▸ The task: Determine how many lines in the data below contain "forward" and write only that number.
+++ Material for the task
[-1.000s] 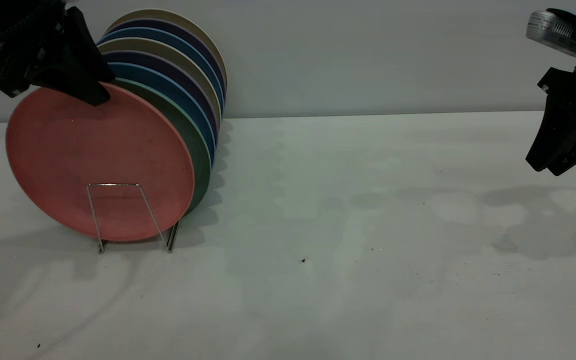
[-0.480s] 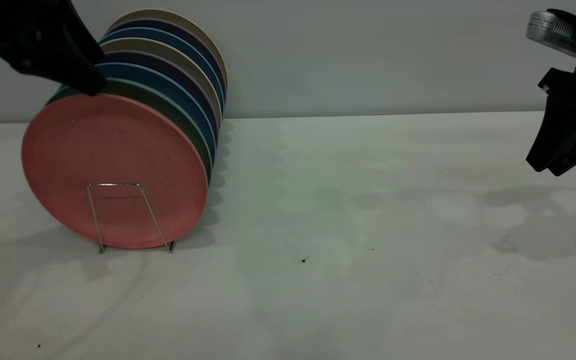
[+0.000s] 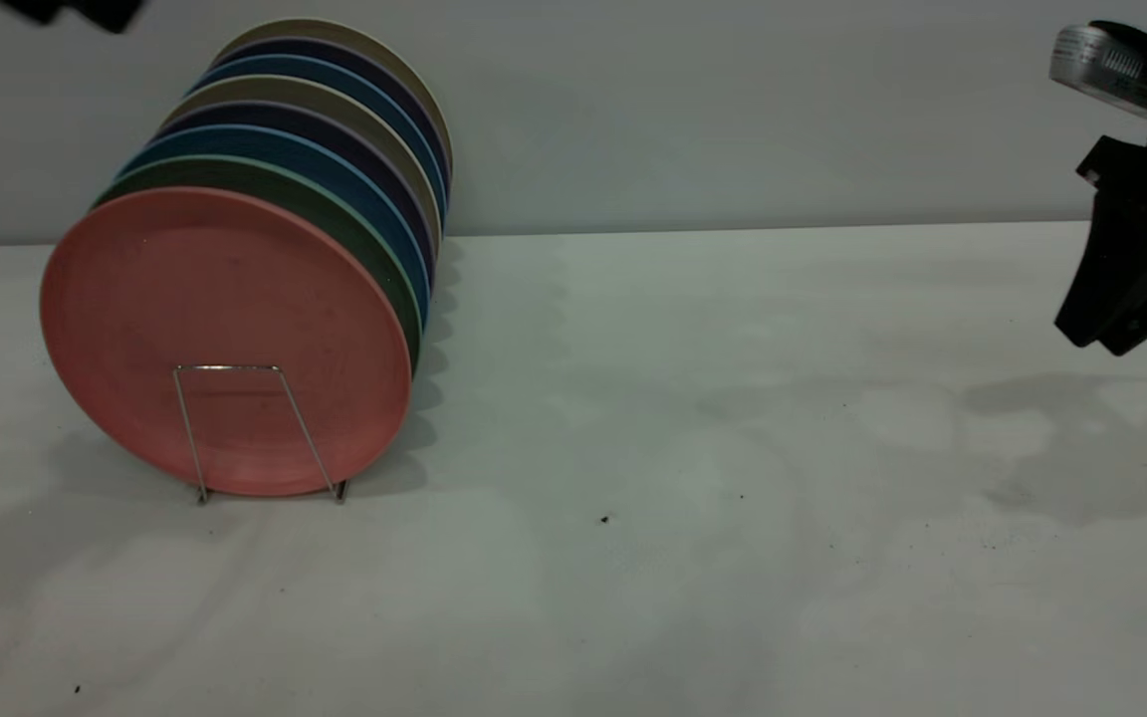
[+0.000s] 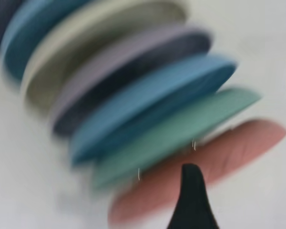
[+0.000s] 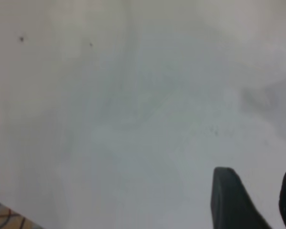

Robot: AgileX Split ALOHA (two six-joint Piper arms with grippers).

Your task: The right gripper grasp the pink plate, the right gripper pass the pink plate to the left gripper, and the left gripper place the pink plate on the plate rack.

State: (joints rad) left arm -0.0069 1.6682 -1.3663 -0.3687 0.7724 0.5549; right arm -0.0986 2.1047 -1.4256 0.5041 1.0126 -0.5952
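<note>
The pink plate [image 3: 225, 339] stands on edge in the front slot of the plate rack [image 3: 230, 367], leaning back against the teal-green plate [image 3: 335, 204]. It also shows in the left wrist view [image 4: 229, 150]. My left gripper [image 3: 86, 10] is high above the stack at the top left, nearly out of view and clear of the plate. Only one of its fingers [image 4: 192, 191] shows in its wrist view, with nothing held. My right gripper [image 3: 1096, 339] hangs at the far right above the table, open and empty, and its wrist view [image 5: 257, 186] shows bare table.
Behind the pink plate several more plates [image 3: 354, 119] fill the rack in blue, purple and beige. The white table [image 3: 733, 448] carries a few dark specks. A grey wall [image 3: 733, 110] runs behind it.
My left gripper has let go of the pink plate's top rim and risen up and left, almost out of view. The plate shifted right and settled in the rack. The right arm has barely moved.
</note>
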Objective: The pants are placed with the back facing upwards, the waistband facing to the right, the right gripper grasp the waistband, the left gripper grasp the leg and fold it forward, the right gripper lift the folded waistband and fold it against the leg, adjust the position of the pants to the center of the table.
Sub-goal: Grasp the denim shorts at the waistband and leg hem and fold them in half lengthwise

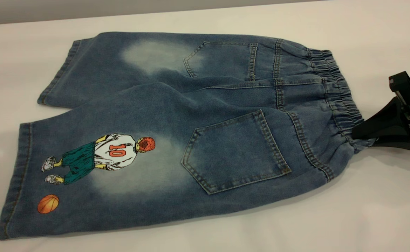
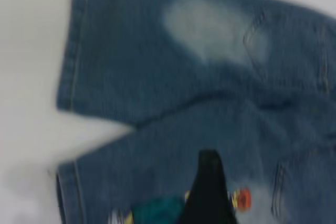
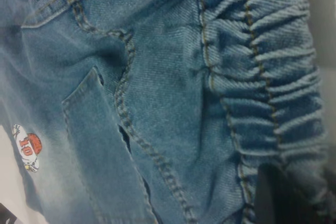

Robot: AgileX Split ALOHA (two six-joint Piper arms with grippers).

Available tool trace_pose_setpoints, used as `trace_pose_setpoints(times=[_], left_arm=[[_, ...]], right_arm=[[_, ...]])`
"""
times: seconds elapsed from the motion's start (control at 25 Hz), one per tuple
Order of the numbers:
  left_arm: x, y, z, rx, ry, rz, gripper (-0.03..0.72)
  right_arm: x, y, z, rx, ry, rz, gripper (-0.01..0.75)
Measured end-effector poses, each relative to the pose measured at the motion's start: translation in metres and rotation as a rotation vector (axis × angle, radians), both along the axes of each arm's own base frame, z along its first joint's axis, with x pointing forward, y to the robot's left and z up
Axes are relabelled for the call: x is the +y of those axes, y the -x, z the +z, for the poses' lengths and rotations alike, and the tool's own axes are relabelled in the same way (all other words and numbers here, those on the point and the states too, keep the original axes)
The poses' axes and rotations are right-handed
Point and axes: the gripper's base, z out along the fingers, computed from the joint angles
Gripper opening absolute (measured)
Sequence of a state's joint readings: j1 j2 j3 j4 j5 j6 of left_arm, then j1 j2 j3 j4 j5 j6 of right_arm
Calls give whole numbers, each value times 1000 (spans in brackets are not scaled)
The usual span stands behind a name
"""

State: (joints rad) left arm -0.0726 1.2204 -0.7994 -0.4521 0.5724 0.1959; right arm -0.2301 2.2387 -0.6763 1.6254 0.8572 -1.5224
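- The pants (image 1: pixel 177 126) lie flat on the white table (image 1: pixel 366 217), back side up, both patch pockets showing, legs pointing to the exterior view's left and the waist to its right.
- The waistband (image 1: pixel 334 94), a gathered elastic edge, runs down the right end of the pants; its near corner is pulled into a puckered point.
- The right claw (image 1: pixel 361 134) is at that near corner of the waistband, its black fingers closed on the bunched denim, low over the table.
- In the right wrist view the ruched band (image 3: pixel 273 77) fills the frame, with one dark finger (image 3: pixel 273 195) pressed against its edge.
- The leg (image 1: pixel 86 175) with the basketball player print, white "10" jersey, green shorts and an orange ball (image 1: pixel 48 204) beside the hem, is the nearer one; it lies spread flat.
- The plain leg (image 1: pixel 114 66) lies behind it, bearing a pale bleached patch; the two hems are apart, with bare table between them.
- The left claw (image 2: pixel 209 192) shows only in its own wrist view, as one dark finger over the printed leg beside the player's red head; whether it is open or closed cannot be told, nor whether it touches the cloth.
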Motion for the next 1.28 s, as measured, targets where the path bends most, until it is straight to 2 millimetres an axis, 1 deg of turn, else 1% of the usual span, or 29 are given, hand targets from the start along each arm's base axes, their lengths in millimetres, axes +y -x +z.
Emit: trace_pose_setpoints(times=[0.08,0.2,0.32,0.44,0.52,0.68,0.8,1.08,1.28], left_arm=[[-2,1,-12,85,3,-19,529],[-2,5,-38,221,4,-24,529],[-1,11,-65,312,-2,-7,529],[0,25,-87,397,-13,-6,529],[2,33,-98,413,-28,5,529],[7,47,-116,422,-49,44,529],[8,53,-127,463,-58,48,529],[9,49,-150,533,-76,71,529],[11,46,-175,616,-111,59,529]], right_arm=[[0,0,0,-3,0,2,37],[0,0,0,-4,-3,3,37],[0,0,0,-6,-5,5,37],[1,0,1,-7,-7,5,37],[1,0,1,-8,-6,7,37],[1,0,1,-9,-9,8,37],[1,0,1,-11,-17,10,37],[2,0,2,-15,-27,18,37],[2,1,3,-15,-33,22,37]])
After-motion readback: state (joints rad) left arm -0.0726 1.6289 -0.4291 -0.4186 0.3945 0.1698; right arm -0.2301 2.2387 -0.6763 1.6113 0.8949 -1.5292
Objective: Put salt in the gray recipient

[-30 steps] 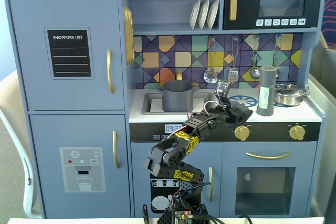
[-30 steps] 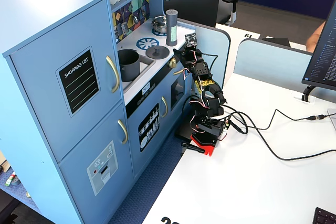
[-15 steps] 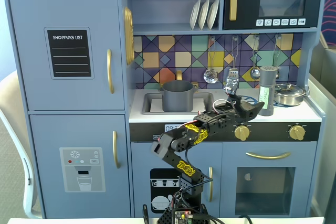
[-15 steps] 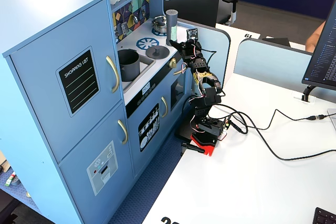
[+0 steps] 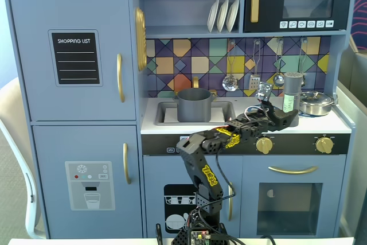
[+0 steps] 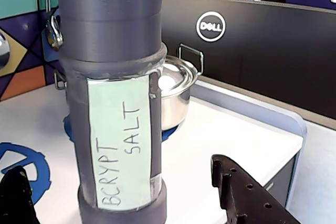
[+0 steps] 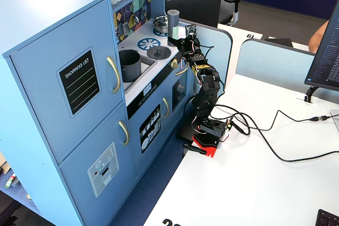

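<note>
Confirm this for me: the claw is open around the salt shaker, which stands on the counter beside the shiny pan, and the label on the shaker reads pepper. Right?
Not quite. The label on the salt shaker reads "SALT", not pepper; the wrist view shows the handwriting plainly. The rest holds: the claw is open with a finger on either side of the shaker, which stands upright on the counter beside the shiny pan.

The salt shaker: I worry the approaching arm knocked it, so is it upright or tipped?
Upright. The salt shaker stands on its base on the white counter, sides vertical, between the open gripper fingers.
</note>
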Controlling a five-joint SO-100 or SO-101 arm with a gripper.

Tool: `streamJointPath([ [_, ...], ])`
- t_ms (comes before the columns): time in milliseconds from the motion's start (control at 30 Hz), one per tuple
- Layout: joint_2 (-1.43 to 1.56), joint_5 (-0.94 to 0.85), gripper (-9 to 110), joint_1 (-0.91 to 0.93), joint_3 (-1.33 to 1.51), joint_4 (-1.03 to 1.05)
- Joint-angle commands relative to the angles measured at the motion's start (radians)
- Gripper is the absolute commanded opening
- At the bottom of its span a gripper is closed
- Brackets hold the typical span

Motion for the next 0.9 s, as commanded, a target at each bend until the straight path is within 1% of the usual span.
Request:
streamJointPath([
  [0, -0.063, 0.025, 49, 0.002, -0.129, -0.031],
  [400, -0.299, 0.029, 47, -0.038, -0.334, -0.061],
  [867, -0.449, 0.012, 46, -0.058, -0.497, -0.061],
])
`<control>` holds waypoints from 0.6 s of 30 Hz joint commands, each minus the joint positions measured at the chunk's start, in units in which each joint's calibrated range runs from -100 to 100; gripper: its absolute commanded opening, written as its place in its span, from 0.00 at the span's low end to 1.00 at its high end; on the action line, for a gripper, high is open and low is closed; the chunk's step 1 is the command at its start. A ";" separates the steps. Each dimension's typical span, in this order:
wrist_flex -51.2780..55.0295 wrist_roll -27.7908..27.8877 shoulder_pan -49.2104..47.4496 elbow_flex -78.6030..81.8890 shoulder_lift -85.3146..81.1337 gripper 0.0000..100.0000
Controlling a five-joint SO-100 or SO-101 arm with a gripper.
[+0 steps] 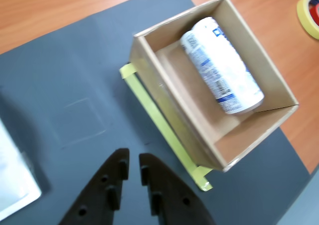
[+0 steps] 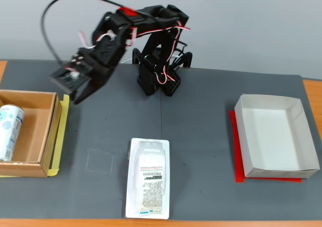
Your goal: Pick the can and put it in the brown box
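the can (image 1: 221,65) lies on its side inside the brown box (image 1: 172,103), which sits at the left edge of the table in the fixed view, on a strip of yellow tape (image 1: 162,127). in that view the can (image 2: 9,131) rests against the box's left wall, silver end toward the back. judging by looks: thin aluminium, light if empty, smooth and round so it can roll and dent under a hard squeeze; if a regrip were ever needed, mid-body across the diameter is the place to take it. the gripper (image 1: 133,162) holds nothing, its two black fingers nearly together with a thin gap showing in the wrist view. it hangs above the grey mat (image 2: 201,111) just right of the box's near wall, clear of the can, no contact. the fixed view shows the gripper (image 2: 75,98) up off the table beside the box's right wall. task looks done: can is in the box. elsewhere: a flat plastic package (image 2: 147,186) near the front edge at centre, a white box (image 2: 275,136) toward the right edge, both well apart from the can. a tape roll (image 1: 310,13) sits on bare wood past the box in the wrist view.
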 commanded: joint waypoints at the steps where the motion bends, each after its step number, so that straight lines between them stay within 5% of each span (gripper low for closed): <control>1: 0.16 -0.26 -2.67 10.00 -14.10 0.02; 18: -0.70 -0.57 -21.28 47.46 -51.71 0.02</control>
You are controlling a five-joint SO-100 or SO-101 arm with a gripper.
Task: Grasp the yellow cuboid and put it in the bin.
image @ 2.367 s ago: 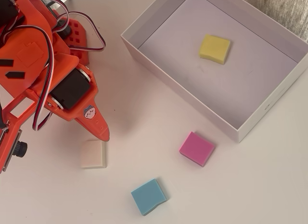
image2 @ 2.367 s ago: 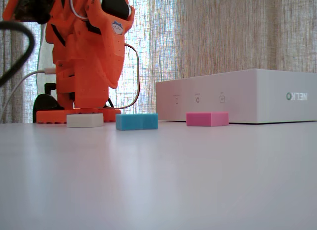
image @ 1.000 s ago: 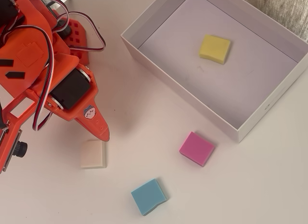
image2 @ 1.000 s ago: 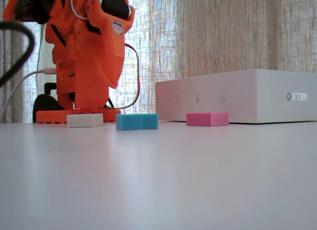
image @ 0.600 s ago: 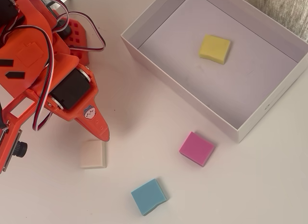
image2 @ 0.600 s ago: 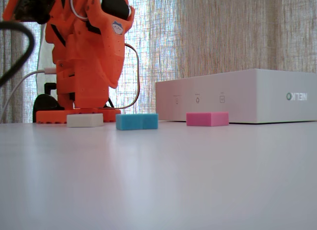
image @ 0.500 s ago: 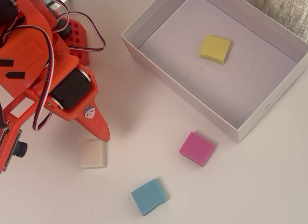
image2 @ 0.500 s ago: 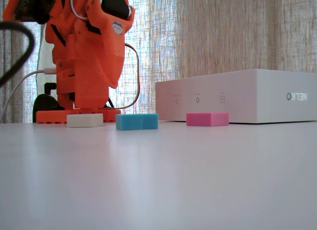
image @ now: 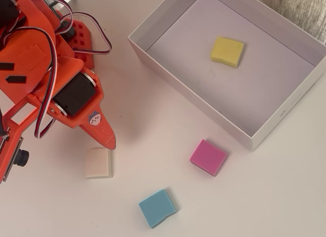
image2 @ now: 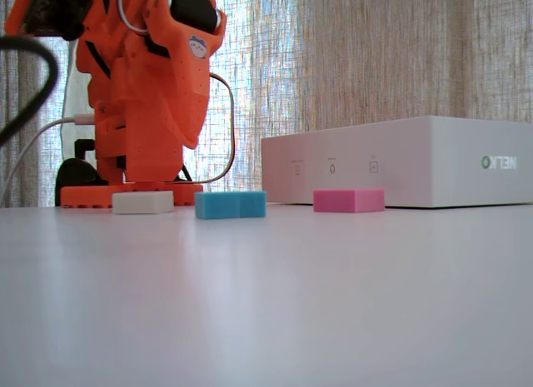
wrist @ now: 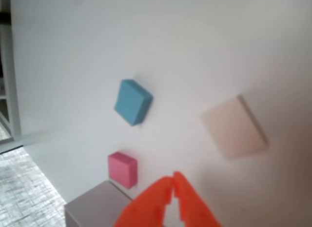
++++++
▸ Answer area: 2